Un millier d’algériens sont bloqués à l’aéroport international d’Istanbul en Turquie depuis 7 jours, suite à l’annulation par le gouvernement algérien de leurs vols retours, à cause de la pandémie Covid-19. Sans aucune assistance et face à la menace de contamination au Covid-19, ces algériens sont livrés à eux même.

Plusieurs passagers témoignent de la gravité de la situation à laquelle font face les passagers. « La majorité sont dans la zone d’embarquement mais une autre partie est toujours à l’extérieur » témoigne un passager.

Les vidéos parvenues à notre rédaction montrent bien la détresse des familles dont des enfants et des personnes âgées. Les voyageurs algériens ne sont pas convaincus par la visite du consul algérien qui s’est déplacé sur les lieux. « Il nous a dit qu’il attend les consignes du gouvernement algérien » nous confie un des passagers qui s’inquiète des de la suite des échanges.

« Il nous a demandé si on accepte le confinement ici à Istanbul au lieu d’accélérer les choses afin de rentrer chez nous.
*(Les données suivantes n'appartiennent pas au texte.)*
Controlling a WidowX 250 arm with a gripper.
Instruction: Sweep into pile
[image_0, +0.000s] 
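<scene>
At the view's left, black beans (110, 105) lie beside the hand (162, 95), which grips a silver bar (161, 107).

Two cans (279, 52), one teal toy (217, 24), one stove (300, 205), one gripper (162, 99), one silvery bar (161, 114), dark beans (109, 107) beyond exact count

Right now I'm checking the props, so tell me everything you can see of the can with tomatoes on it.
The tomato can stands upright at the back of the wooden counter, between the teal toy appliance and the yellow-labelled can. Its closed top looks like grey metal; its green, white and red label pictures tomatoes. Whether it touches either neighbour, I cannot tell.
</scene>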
Ici le nombre de personnes contaminées et de décès ne cesse d’augmenter, alors pourquoi nous garder ici ? » s’interroge la même source.

Alors que tous les magasins sont fermés, sans lieu de repos, les algériens ont improvisé une manifestation à l’enceinte de l’aéroport turc, chose qui a consterné les agents de police qui ont usé de la force pour calmer les algériens, pourtant restés pacifiques.

« Tout est fermé, il n’y a pas où s’acheter à manger et même les distributeurs sont vides » affirment plusieurs témoins. « Nous sommes environ mille personnes dans la zone internationale sans compter ceux qui sont à l’extérieur, alors qu’Il fait très froid le soir ».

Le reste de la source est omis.